It is ONLY because the money is in the myriad MS and Apple users. What a silly premise.
Wrong.
Going after MS is merely easier--that's why there's so many Windows attacks.
It like the difference between robbing people on the street or robbing a bank. You get more money robbing the bank (Linux), but it's a heck of a lot more secure.
No, Linux machines run many of our financial institutions and they are FILLED WITH MONEY. . . Getting into a Windows machine, the best you are likely to be able to do is to get it to send you someone's credit card info, get into their bank account and get a couple thousand. If you can hack into a Linux computer you can get one to send you billions of dollars into a bank account of your choosing from which you can send it elsewhere.
Trust me, I know. Someone hacked into the CREDITCARD SERVICING COMPANY after creating a credit card account in my company's name several years ago.

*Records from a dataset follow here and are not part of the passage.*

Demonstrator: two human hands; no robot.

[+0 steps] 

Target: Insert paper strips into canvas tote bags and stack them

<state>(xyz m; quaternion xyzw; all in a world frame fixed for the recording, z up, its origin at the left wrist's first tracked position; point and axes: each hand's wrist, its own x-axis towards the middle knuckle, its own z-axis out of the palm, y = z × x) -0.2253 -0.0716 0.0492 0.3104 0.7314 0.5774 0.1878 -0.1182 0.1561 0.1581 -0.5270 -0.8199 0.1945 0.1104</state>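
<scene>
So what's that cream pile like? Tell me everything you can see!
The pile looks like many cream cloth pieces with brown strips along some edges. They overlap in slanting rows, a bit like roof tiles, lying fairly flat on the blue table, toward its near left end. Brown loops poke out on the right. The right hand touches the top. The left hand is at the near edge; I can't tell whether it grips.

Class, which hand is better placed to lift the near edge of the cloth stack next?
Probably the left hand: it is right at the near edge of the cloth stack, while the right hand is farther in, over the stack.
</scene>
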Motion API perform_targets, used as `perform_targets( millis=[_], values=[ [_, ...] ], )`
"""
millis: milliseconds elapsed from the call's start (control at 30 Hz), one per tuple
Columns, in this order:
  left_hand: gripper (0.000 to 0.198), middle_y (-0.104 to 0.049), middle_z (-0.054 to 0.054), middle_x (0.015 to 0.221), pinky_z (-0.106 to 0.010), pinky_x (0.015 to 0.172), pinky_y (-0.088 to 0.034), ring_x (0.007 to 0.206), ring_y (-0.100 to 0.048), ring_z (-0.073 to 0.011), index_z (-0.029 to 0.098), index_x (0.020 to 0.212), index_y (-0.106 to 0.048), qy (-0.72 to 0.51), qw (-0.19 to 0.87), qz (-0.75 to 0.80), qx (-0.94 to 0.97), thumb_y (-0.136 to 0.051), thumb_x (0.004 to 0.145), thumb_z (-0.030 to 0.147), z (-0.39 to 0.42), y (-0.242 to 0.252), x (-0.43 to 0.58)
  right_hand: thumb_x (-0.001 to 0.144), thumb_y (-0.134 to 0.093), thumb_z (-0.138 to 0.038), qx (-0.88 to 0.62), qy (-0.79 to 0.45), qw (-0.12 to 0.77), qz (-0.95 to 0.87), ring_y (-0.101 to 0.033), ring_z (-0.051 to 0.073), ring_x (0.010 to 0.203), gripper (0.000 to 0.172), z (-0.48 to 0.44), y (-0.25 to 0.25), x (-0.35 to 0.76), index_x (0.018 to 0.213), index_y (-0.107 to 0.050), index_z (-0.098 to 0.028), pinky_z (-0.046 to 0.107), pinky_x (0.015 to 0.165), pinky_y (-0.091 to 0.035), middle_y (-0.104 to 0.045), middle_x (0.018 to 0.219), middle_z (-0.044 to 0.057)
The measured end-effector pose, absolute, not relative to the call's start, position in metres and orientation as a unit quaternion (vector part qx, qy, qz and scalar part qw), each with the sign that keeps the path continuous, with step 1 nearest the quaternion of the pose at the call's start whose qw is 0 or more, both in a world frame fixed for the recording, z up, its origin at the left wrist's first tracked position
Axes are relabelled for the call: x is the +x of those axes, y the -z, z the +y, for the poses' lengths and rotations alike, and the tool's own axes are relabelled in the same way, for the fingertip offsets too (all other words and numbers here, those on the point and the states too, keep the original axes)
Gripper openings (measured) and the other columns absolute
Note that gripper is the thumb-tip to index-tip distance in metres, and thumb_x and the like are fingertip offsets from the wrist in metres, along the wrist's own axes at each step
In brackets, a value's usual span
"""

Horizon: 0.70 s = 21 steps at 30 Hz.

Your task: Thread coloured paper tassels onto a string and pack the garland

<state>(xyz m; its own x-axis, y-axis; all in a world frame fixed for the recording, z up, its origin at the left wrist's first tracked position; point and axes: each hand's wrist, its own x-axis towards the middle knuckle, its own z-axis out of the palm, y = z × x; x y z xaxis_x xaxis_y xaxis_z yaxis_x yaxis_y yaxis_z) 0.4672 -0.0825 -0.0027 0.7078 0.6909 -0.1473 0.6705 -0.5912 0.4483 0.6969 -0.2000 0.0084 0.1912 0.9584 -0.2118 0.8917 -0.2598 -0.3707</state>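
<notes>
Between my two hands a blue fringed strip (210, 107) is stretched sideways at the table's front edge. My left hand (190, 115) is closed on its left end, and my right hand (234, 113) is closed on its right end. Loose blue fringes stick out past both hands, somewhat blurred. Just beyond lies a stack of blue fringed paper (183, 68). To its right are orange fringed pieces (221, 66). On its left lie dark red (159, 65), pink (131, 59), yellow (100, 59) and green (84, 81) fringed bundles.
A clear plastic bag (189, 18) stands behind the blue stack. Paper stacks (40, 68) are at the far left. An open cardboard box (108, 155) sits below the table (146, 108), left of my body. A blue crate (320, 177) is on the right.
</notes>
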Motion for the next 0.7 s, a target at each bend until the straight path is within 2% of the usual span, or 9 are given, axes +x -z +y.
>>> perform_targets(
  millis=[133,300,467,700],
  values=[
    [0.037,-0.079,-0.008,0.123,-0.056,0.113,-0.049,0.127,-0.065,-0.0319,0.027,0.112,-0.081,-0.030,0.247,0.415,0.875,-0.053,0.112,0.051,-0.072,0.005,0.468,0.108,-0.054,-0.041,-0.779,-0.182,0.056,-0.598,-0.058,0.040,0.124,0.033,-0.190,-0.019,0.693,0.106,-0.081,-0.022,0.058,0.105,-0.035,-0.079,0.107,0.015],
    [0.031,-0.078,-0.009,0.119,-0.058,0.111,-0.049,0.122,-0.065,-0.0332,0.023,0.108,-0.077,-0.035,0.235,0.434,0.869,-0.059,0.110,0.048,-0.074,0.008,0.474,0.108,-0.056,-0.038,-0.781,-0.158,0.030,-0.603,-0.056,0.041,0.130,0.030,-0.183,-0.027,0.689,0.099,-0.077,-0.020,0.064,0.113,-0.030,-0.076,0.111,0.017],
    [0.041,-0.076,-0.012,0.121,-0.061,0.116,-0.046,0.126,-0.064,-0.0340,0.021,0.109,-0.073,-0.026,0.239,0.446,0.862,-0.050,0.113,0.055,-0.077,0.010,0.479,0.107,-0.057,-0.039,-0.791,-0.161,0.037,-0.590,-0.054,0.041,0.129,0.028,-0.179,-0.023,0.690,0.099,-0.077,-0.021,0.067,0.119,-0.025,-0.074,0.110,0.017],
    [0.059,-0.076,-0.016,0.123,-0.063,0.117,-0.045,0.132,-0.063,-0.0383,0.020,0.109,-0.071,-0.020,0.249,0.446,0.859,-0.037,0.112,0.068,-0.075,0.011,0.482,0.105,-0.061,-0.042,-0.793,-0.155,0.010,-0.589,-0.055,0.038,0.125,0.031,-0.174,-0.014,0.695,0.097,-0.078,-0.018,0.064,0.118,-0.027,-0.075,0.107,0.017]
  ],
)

They opened a business account in my company's name with Capitol One and then proceeded to start processing stolen credit cards using that set up. We only found out about it when a woman in Massachusetts called me to ask why a dental office in California was charging thousands of dollars to her credit card. Since we weren't I started trying to track it down.
By the time I was finished I had a stack of paper 18" tall, had involved the Federal Trade Commission, the US Department of Justice and Department of State (the miscreants were using an ISP in Canada for their email and even though they had our address, name, and other specifics, refused to talk to us because the person's whose name was on the account —bogus name— was NOT anyone who worked at our office, without a Canadian Court order), the Federal Trade Commission, the FBI, the local police, Massachusetts police, Police in New Orleans (Federal One), the California Public Utilities Commission (the Crooks had hijacked a Windows computer on a CELLULAR TOWER outside of Modesto to host their fake version of our company), the FCC (the Cell tower computer), and several other Federal Agencies. . . because they had done something they all though was impossible: The money NEVER REACHED Capitol one's bank account they'd opened. That was opened just to get the servicing account in the first place. The money was intercepted in transit inside the bankcard servicing company's LINUX SERVERS and redirected ELSEWHERE! THAT had the banking industry in a tizzy fit. That was not supposed to be possible.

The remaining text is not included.